Dismissal following lengthy absence due to illness – BS v Dundee City Council
When is it reasonable to dismiss an employee who has been absent from work due to ill-health for an extended period of time? The recent Inner House Court of Session case of BS v. Dundee City Council  CSIH 91 provides useful guidance on this question.
The employee in this case was a carpenter with 35 years’ service. He was absent from work for over a year due to depression and anxiety. His employer sought regular medical reports from Occupational Health relating to his prognosis and likely return to work date. The final report relied upon by the employer said that the employee would likely recover within one to three months, depending on when his GP issued a final certificate. His employer dismissed him shortly after receiving this report, relying upon the fact that the employee’s GP had not issued a final certificate and that the employee himself had indicated that he did not think he was getting any better.
Key question to consider
This case emphasised that the key question for Tribunals in such cases is whether any reasonable employer would have waited longer before dismissing the employee, focussing on whether the employee is likely to return to work in the foreseeable future.
The Court highlighted that an employer should carry out such medical investigations as are sensible in the circumstances to ascertain the true medical condition of the employee. An employer should also consult with the employee and balance the employee’s representations about his condition against the medical evidence.

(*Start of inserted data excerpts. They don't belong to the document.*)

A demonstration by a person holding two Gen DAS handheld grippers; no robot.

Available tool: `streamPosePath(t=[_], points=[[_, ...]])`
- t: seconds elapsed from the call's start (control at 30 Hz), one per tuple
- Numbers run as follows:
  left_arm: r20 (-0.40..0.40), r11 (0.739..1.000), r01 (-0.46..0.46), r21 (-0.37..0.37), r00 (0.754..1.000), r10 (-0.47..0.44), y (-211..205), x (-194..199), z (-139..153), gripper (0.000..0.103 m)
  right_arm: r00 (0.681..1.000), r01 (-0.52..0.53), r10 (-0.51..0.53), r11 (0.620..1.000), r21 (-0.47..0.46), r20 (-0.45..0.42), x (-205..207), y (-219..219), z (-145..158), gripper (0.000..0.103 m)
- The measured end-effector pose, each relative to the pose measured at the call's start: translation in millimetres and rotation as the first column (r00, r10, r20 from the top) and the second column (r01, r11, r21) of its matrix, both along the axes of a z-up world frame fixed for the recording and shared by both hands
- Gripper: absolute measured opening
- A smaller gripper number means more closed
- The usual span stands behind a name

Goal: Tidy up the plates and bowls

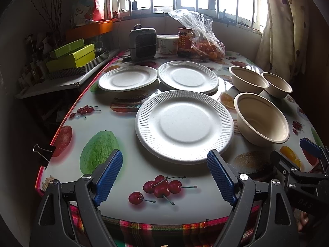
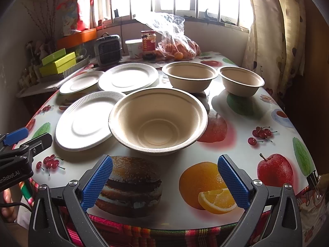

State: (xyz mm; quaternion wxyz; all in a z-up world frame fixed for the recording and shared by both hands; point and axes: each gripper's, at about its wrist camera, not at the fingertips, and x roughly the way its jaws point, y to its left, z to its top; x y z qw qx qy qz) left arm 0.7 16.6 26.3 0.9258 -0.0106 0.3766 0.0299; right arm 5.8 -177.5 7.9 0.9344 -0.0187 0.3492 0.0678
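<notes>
Plates, 3 white paper ones, lie flat on the counter (image 1: 123, 164) w/ fruit-print oilcloth: nearest plate (image 1: 184, 126) sits mid-counter toward the near edge, second plate (image 1: 188, 76) behind it, third plate (image 1: 127, 77) at the left edge, its rim just beside or under the second's, can't tell which. Bowls, 3 tan paper ones, stand upright on the right half: big bowl (image 2: 158, 121) just beside the nearest plate, rim overlapping it in the right wrist view; mid bowl (image 2: 190, 75) and small bowl (image 2: 241, 80) farther back, near each other toward the right edge.

Left claw (image 1: 164, 177) is spread wide, nothing between the blue pads, over the near edge facing the nearest plate. Right claw (image 2: 165, 182) is also spread wide & empty, over the near edge facing the big bowl.

At the far edge: small dark heater (image 1: 142, 43), white tub (image 1: 167, 43), red-label jar (image 1: 185, 41), clear bag of oranges (image 1: 207, 41). Binder clip (image 1: 42, 151) grips the cloth at the left edge.
</notes>
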Motion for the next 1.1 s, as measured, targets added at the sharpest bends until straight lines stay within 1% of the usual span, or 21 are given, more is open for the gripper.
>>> streamPosePath(t=[0.87, 1.1], points=[[0.005, 1.000, 0.002, 0.006, 1.000, -0.002, 1, 3, 2, 0.085, 1.000, 0.002, -0.002, 1.000, 0.001, -0.001, 2, 0, 0, 0.103], [0.027, 1.000, 0.024, 0.016, 0.999, -0.025, -1, 7, 10, 0.085, 1.000, 0.010, -0.010, 1.000, 0.024, 0.026, 2, -8, 8, 0.103]])
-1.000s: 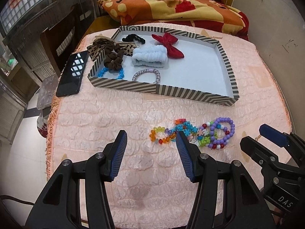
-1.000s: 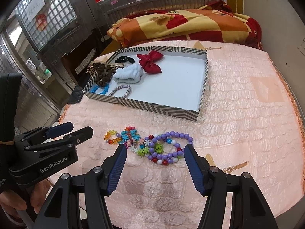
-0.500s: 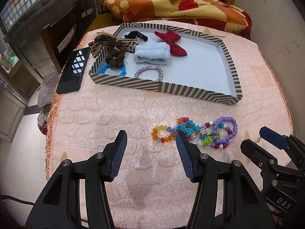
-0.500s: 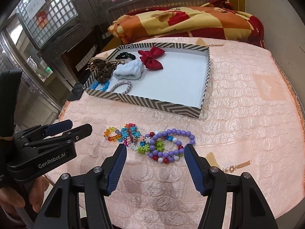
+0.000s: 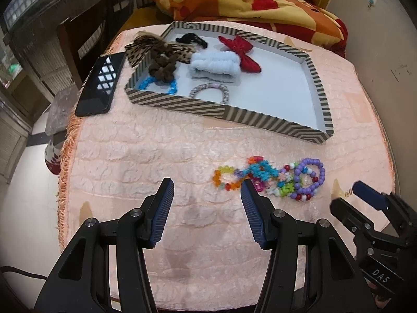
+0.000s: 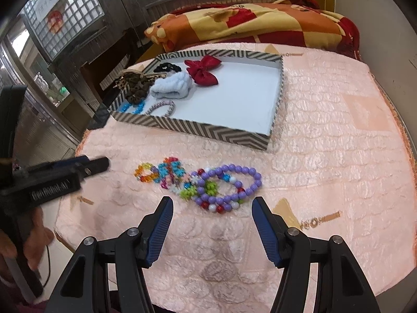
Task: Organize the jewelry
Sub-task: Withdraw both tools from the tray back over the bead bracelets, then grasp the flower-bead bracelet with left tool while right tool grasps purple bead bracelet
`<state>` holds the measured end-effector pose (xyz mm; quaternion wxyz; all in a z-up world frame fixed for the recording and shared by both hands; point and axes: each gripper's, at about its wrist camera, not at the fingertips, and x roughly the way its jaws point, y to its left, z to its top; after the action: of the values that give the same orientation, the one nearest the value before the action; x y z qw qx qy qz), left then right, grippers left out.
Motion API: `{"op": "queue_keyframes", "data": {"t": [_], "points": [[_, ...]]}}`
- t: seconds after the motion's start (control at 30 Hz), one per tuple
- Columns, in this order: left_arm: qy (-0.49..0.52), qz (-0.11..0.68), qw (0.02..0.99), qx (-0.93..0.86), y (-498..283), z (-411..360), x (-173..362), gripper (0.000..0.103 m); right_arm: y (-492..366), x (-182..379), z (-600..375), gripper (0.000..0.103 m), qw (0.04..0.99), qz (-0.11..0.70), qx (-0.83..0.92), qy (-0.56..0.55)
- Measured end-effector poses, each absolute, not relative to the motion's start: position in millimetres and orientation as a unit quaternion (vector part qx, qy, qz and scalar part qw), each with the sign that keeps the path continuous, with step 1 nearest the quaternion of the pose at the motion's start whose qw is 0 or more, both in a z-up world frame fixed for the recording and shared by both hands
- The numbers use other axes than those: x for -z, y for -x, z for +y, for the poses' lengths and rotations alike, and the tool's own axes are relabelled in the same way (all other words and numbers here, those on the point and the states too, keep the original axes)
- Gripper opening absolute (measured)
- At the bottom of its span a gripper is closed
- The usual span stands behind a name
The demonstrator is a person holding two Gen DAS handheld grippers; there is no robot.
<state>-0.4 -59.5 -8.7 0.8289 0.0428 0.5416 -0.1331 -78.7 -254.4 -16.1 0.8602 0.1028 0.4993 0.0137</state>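
Several bead bracelets lie in a row on the pink tablecloth: an orange one [image 5: 224, 179], a blue one [image 5: 262, 170], a purple one [image 5: 310, 180]. In the right wrist view they show as orange [image 6: 145, 173], blue [image 6: 169, 170] and purple [image 6: 229, 186]. A striped tray [image 5: 224, 109] behind them holds a red bow [image 5: 242, 52], a pale blue band [image 5: 216, 66], a brown scrunchie [image 5: 163, 67], a blue bracelet [image 5: 172, 86] and a silver bracelet [image 5: 209, 90]. My left gripper [image 5: 207, 191] is open, just left of the bracelets. My right gripper [image 6: 212, 210] is open, just in front of the purple bracelet.
A black phone [image 5: 101, 83] lies left of the tray [image 6: 192, 127]. A folded red and yellow blanket [image 5: 247, 0] lies behind the table. The table edge with orange fringe [image 5: 65, 161] runs along the left. A wall stands at the right.
Both grippers have drawn back and up a little, so the bracelets and tray sit farther off. Both stay open. The left gripper shows blurred in the right wrist view.
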Motion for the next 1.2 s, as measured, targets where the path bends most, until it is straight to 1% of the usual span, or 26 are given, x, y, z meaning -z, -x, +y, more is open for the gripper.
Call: {"op": "queue_keyframes", "data": {"t": [0.3, 0.7, 1.0, 1.07, 1.1, 1.13, 1.2], "points": [[-0.022, 0.556, 0.823, 0.118, -11.4, -33.3, 16.5, 0.053, 84.4, 35.7, -274.3, 0.06, 0.849, 0.513, 0.004, -0.129], [0.006, 0.593, 0.787, 0.17, -21.9, -81.3, 27.5, 0.053, 84.6, 38.5, -285.6, 0.06, 0.847, 0.512, 0.025, -0.14], [-0.005, 0.628, 0.761, 0.165, -33.3, -117.2, 49.5, 0.053, 85.8, 40.8, -298.1, 0.06, 0.845, 0.512, 0.034, -0.151], [-0.009, 0.634, 0.756, 0.166, -34.5, -122.2, 53.6, 0.041, 83.7, 41.0, -300.1, 0.06, 0.845, 0.512, 0.034, -0.151], [-0.011, 0.637, 0.753, 0.168, -34.5, -124.3, 55.2, 0.029, 82.5, 41.0, -300.4, 0.06, 0.845, 0.511, 0.034, -0.151], [-0.014, 0.639, 0.75, 0.17, -34.8, -126.5, 56.5, 0.022, 81.4, 41.0, -301.2, 0.06, 0.846, 0.511, 0.033, -0.151], [-0.015, 0.635, 0.753, 0.172, -36.0, -127.7, 56.2, 0.014, 77.2, 42.1, -303.0, 0.06, 0.846, 0.509, 0.033, -0.152]]}}
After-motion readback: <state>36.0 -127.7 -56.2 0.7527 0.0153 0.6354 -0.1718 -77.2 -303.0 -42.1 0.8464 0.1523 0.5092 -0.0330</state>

Essentially, the employer is required to carry out a balancing exercise, weighing the nature of the employee’s illness and his prospects of returning to work against the employer’s organisational needs. Length of service of the employee can be a relevant consideration in this balancing exercise. The employee in this case had an unblemished 35-year service record. The Court thought this showed evidence of the employee’s willingness to work and likelihood to return from sick-leave as soon as he was able.
This case stressed the importance of the “balancing exercise” employers have to address when deciding whether to dismiss on grounds of capability. It is also significant because the Court confirmed that length of service can be a relevant consideration in such circumstances.